Wednesday, September 19, 2012

Dinner Time!

Hey- If you don't like looking at raw meat that may still slightly resemble the animal it came from don't read this post!

First of all- hooray for my new camera!!!!

Second of all- horray for dog food!  It just so happened that on the day I bought my new camera (to replace the stolen one)  I also made dog food.  As you all  know we feed raw.  I call what I feed "prey model plus."  It is 70% muscle meat, 10% bone, 10% organ and 10% veggies.  Not to say that it what is in every meal, but it is what I strive to over time.  Also not saying that we feed the best diet out there or anything- I know lots of doggies thriving on home cooked, BARF and prey model.  With that said I thought I would use this opportunity to share our cooking adventures.  This happens every 2 weeks- because that is how much dog food fits in my freezer at one time!

All the veggies this week were not only local like from Southern Nevada/California and the farmers market- but all local to this very valley.  Horray for being uber local not even on purpose (usually everything is at least regionally local and bought directly from farmers).  We have pea shoots from Boulder City, summer squash from Boulder City, apples from Las Vegas and green beans from North Las Vegas are on the bottom of the pot.  The veggies we feed vary from week to week based on what is available locally.  Apples and squash are two of our favorite bases. 

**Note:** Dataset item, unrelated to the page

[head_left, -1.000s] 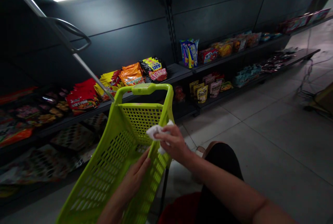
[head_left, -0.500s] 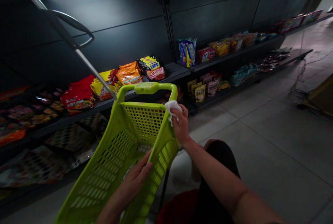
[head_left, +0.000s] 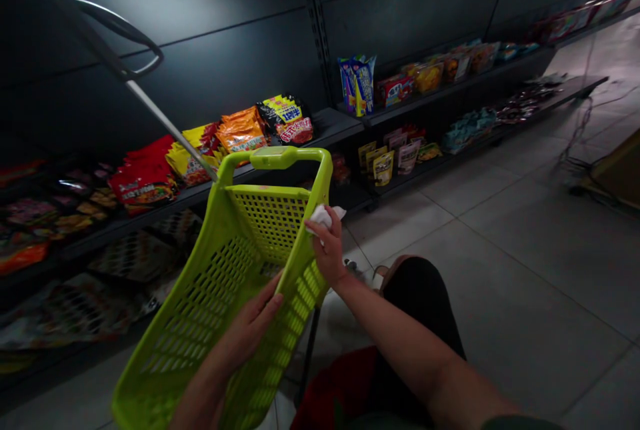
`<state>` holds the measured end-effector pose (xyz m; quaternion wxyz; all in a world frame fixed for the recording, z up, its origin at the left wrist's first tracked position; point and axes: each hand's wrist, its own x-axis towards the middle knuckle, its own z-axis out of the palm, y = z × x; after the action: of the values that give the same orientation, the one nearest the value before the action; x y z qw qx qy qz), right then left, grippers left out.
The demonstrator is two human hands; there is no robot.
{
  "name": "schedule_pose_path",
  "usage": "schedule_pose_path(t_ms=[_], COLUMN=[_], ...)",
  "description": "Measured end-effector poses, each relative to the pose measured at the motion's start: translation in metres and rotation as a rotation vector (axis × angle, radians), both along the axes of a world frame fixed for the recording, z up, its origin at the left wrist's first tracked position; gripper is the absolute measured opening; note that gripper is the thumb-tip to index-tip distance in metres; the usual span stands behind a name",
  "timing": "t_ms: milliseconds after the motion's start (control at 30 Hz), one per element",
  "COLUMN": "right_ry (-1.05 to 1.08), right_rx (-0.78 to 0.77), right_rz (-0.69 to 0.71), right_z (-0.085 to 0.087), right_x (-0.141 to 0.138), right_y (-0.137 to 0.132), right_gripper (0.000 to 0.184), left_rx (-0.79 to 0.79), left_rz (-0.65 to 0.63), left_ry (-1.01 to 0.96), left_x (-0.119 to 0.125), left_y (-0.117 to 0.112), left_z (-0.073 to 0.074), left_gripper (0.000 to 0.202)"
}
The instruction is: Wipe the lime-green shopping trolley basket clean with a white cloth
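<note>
Lime-green plastic shopping basket (head_left: 216, 250) is held tilted in front of the person, over the floor. Left hand (head_left: 251, 323) grasps its near side wall, fingers (head_left: 267, 303) curled over the rim. Right hand (head_left: 327, 249) has its fingers clenched on a white cloth (head_left: 325, 218) (paper tissue not ruled out) against the far right rim. Beyond the basket stand dark metal shelves (head_left: 320, 127) stocked with snack packets (head_left: 241, 131).
</note>
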<state>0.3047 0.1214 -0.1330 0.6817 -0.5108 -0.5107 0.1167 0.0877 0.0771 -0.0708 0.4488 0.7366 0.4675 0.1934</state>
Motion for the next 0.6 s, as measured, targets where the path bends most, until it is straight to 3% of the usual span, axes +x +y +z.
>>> schedule_pose_path(t_ms=[100, 167, 233, 367, 433, 500, 600], right_ry=[0.075, 0.142, 0.205, 0.224, 0.167, 0.108, 0.122], right_rx=[-0.066, -0.124, -0.152, -0.101, -0.043, 0.021, -0.006], right_rz=[-0.006, -0.006, -0.033, -0.086, -0.079, -0.059, -0.026], right_z=[-0.058, -0.083, -0.081, -0.027, -0.014, -0.024, -0.071], right_x=[-0.008, -0.010, -0.009, -0.008, -0.006, -0.004, -0.004], right_y=[-0.016, -0.025, -0.026, -0.005, 0.007, 0.014, 0.013], right_gripper=[0.037, 0.036, 0.036, 0.053, 0.057, 0.051, 0.046], left_rx=[-0.002, 0.002, 0.004, 0.005, 0.001, -0.009, -0.013], left_rz=[0.011, 0.029, 0.053, 0.052, 0.035, 0.026, 0.043], left_ry=[0.011, 0.011, 0.017, 0.029, 0.031, 0.031, 0.038], left_x=[-0.001, -0.001, -0.002, -0.001, -0.001, 0.001, 0.003], left_y=[0.001, 0.002, 0.003, 0.004, 0.004, 0.004, 0.005], left_z=[-0.001, -0.003, -0.004, -0.002, -0.001, 0.000, 0.000], left_gripper=[0.063, 0.064, 0.066, 0.067, 0.066, 0.064, 0.065])
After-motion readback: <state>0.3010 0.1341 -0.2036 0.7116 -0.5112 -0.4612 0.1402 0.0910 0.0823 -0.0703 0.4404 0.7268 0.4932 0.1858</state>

The picture at the top of this post is Copley's meals.  This one here is Kerri's.  In this meal she has a chicken foot, some gizzards and hearts, a piece of beef kidney and a dalop of veggies.  I add various supplements and coconut oil to the veggies, depending on what dog I am feeding.  This particular meal would also get an egg cracked on it but I do those fresh.  We've always got some local eggs from somebody's chickens in the fridge.

People always ask me why I cook for my dogs.  The simple answer is that I believe whole, fresh foods are healthiest for my animal.   I also do everything in my power to support local farmers and not support feedlot animals.  Honestly it was that second thing that first motivated me to go to raw in the first place.  The commercial meat industry is a horrible thing.  For me those two reasons are enough and now that I see the change in my animals I would never go back.  There are some other surprising advantages though.  I used to buy a bag of kibble that lasted Copley about 3 weeks and cost $30.  Using some magic math I have determined it would cost me $50 to feed that same kibble to the dogs living at my house for 2 weeks (that would be 18lb Foster Dog George, 22lb Copley and 6lb Kerrigan).  On this round of food that is going to last me the same 2 weeks I spent less than $30.  This week didn't even include any free/really cheap meat that I usually get.  Feeding raw has also led me to meet a lot of cool other raw feeders- including my amazing Vet who I never would have looked for if I hadn't been feeding raw in the first place!

Now I must end this post so I can go to the DMV and register the car I wish I never had to buy.  It could take anywhere between 15 minutes and 4 hours- wish me luck.


  1. Great post mates! Haroooo for dinner time!!


  2. I love seeing others who do homemade/raw for their dogs. I agree on every point. I think I spend about $30-40 a month to feed my 4 - 8lbs, 4lbs, 15lbs and 13lbs. BTW, what camera did you get?